Two licenses of HarnessIt, Unit Binary's unit testing tool will be given away.
On Thursday, June 17th, Jason Beres will be at the Toronto user group (meeting in Mississauga at the Microsoft offices). Jason will talk about Windows-app-style functionality in a web app, and he's not coming empty handed either:
This discussion focuses on meeting today's IT challenges, using thin client or browser based delivery to maximize ROI while still delivering the rich client features users expect and demand. The discussion will look at the Infragistics Expense reference application as a real world example of some of the power and advanced features that are possible with ASP.NET and outside-of-the-box development tools. We will discuss the challenges of delivering a robust interface utilizing HTML and explore some working code to evaluate solutions.
You will not believe you are looking at a user interface in ASP.NET!!!
Infragistics will arrive at the User Group with NetAdvantage 2004 product give-a-ways, special discounts of 20% off of NetAdvantage for user group members, and a developer resource CD that has a full working trial version of NetAdvantage and both the Windows Forms eBook and reference application as well as the ASP.NET reference application mentioned above.

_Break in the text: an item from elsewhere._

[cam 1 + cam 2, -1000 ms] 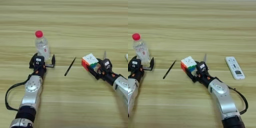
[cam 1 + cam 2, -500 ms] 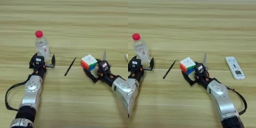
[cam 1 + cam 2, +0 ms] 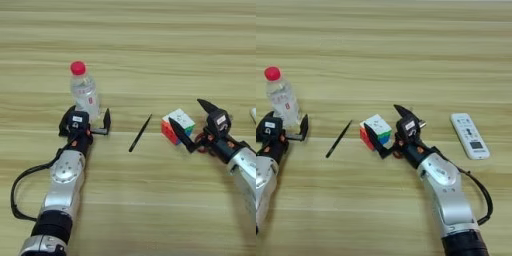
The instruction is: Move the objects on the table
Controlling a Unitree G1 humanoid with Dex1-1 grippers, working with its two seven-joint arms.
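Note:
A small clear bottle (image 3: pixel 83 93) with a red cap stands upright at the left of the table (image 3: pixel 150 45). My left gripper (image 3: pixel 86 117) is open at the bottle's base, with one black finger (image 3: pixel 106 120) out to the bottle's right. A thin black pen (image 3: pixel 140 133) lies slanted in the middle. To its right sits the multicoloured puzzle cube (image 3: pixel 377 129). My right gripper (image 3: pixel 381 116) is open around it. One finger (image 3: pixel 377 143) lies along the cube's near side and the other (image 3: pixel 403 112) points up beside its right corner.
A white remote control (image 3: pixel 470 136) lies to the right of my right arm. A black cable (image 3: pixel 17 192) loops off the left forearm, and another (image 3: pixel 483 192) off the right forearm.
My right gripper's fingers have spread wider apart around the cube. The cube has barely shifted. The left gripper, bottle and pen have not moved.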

Remember, meetings are free, membership is free, all we ask is that you register for the meetings on the web site so we order enough pizza. The East of Toronto site has some recurring problems with the Register link disappearing so please, if you go to register and it's not there, email me about it and then try again the next day. An accurate attendance count is so important to us.
Tuesday, June 08, 2004
I have loved this trick since I saw it and I've just decided it's time to share it. Say you have some application or folder open, but it's minimized or has stuff on top of it, and you want to drag a file to it. Here's how I was taught to do that: grab the thing you're dragging, and drag it down to the taskbar, then wait patiently without letting go. If you let go, Windows will nag you:
So you wait, eventually the window opens up, and then you drag back up from the taskbar before dropping. If you're trying to drag another file into a product like FrontPage and a file is already open, you want to drag all the way to the top menu bar, otherwise the new file will just be inserted into the open document -- hardly ever what what you want.
Next time, try this instead. Get your drag started, and after moving the icon just a few pixels, and without letting go of the mouse button, use your other hand to ALT-TAB. Pop around to the target app and let go of the ALT-TAB, then let go of the mouse button to drop your icon onto the target. This is faster and less frustrating and now I do it all the time. I just checked, and you could do this even in NT 4, if not before. I just never knew, until I saw Scott Hanselman do it in a presentation. Very neat trick.
Now people I haven't even met are blogging about donuts... not that the back door he describes could persuade me to scan my own groceries, until the UI improves dramatically. It's forever telling me to put the bag back on the scale or take things off the scale until I'm ready to abandon everything I've bought just to make the process stop.